§ Task description
Lines outside the range are not wanted. Give again exactly the lines between the line holding "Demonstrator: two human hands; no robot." and the line holding "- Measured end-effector", inclusive, from the listing below.
------------
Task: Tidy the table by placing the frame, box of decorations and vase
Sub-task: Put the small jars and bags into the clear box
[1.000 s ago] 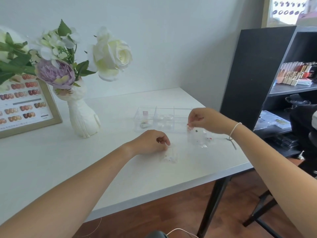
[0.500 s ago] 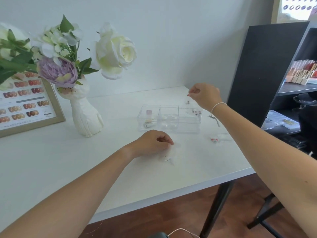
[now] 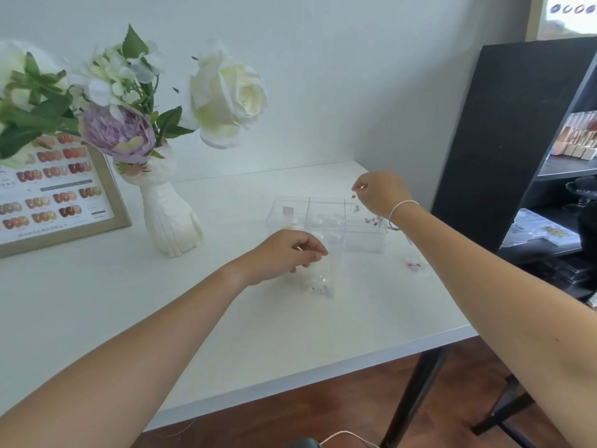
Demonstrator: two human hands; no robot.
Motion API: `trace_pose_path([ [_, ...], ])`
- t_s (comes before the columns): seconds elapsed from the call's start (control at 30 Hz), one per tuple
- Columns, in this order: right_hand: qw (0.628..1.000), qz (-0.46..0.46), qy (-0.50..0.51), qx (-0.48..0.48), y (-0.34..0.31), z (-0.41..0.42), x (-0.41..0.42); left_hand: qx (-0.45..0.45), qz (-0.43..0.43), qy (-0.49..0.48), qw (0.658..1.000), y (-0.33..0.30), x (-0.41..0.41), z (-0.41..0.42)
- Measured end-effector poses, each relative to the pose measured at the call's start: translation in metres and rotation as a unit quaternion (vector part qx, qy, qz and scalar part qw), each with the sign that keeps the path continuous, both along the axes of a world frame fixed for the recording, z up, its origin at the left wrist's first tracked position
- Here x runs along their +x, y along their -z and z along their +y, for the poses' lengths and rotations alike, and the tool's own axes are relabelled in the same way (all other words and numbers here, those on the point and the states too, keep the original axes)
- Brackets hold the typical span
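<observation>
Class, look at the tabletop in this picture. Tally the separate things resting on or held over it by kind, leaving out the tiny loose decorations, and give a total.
Picture frame: 1
Vase of flowers: 1
Clear compartment box: 1
Small clear bags: 2, one under the left hand, one lying by the right forearm
Total: 5

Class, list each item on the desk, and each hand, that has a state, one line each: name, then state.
vase: upright, holding flowers
frame: standing, leaning back
clear box: lidless, small decorations in its compartments
clear bag: on the table, pinched at its top by the left hand
left hand: fingers closed on the bag
right hand: raised over the box's right end, fingers pinched together
small packet: lying flat, untouched
</observation>
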State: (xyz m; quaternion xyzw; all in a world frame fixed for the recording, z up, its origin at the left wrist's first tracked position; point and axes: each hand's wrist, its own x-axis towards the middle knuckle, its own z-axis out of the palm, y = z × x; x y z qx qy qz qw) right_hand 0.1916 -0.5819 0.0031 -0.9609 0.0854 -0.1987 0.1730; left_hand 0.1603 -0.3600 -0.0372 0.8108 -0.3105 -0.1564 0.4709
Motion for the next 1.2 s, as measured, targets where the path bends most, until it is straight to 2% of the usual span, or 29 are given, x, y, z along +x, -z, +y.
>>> trace_pose_path([
  [0.13,0.996,0.081,-0.030,-0.027,0.008,0.004,-0.001,-0.008,-0.007,-0.010,1.000,-0.006,0.003,0.001],
  [0.3,0.993,0.100,-0.044,-0.039,0.012,0.000,-0.004,-0.026,-0.011,-0.011,1.000,-0.015,0.006,-0.002],
  [0.37,0.995,0.079,-0.044,-0.038,0.012,-0.005,-0.007,-0.034,-0.016,-0.011,0.999,-0.020,0.007,-0.005],
  [0.5,0.998,-0.036,-0.036,0.041,0.008,-0.016,-0.019,-0.047,-0.023,-0.014,0.999,-0.029,0.008,-0.013],
  [0.57,0.996,-0.053,-0.034,0.059,0.006,-0.025,-0.028,-0.055,-0.031,-0.018,0.998,-0.034,0.010,-0.018],
  [0.67,0.996,-0.008,-0.034,0.080,0.009,-0.045,-0.045,-0.055,-0.049,-0.032,0.997,-0.043,0.014,-0.029],
  [0.77,0.992,0.077,-0.041,0.093,0.017,-0.066,-0.064,-0.064,-0.059,-0.041,0.995,-0.052,0.019,-0.041],
  [0.97,0.964,0.242,-0.072,0.083,0.030,-0.095,-0.088,-0.084,-0.101,-0.082,0.988,-0.065,0.033,-0.065],
  [1.07,0.955,0.270,-0.087,0.080,0.036,-0.098,-0.093,-0.085,-0.126,-0.098,0.983,-0.065,0.040,-0.075],
  [1.2,0.958,0.260,-0.098,0.077,0.042,-0.095,-0.092,-0.064,-0.142,-0.118,0.981,-0.055,0.048,-0.084],
])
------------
§ Result for this exercise
Demonstrator: two human hands; no robot.
Motion API: `trace_pose_path([ [_, ...], ])`
- t_s (comes before the columns): seconds elapsed from the call's start (control at 30 Hz), one per tuple
- Columns, in this order: right_hand: qw (0.628..1.000), qz (-0.46..0.46), qy (-0.50..0.51), qx (-0.48..0.48), y (-0.34..0.31), z (-0.41..0.42), x (-0.41..0.42); left_hand: qx (-0.45..0.45), qz (-0.43..0.43), qy (-0.49..0.48), qw (0.658..1.000), y (-0.33..0.30), x (-0.41..0.41), z (-0.41..0.42)
- Measured end-effector poses, each relative to the pose measured at the call's start: translation in metres and rotation as a unit quaternion (vector part qx, qy, qz and scalar part qw), each with the sign that keeps the path continuous, both along the axes of a world frame fixed for the recording, z up, its origin at the left wrist's first tracked position

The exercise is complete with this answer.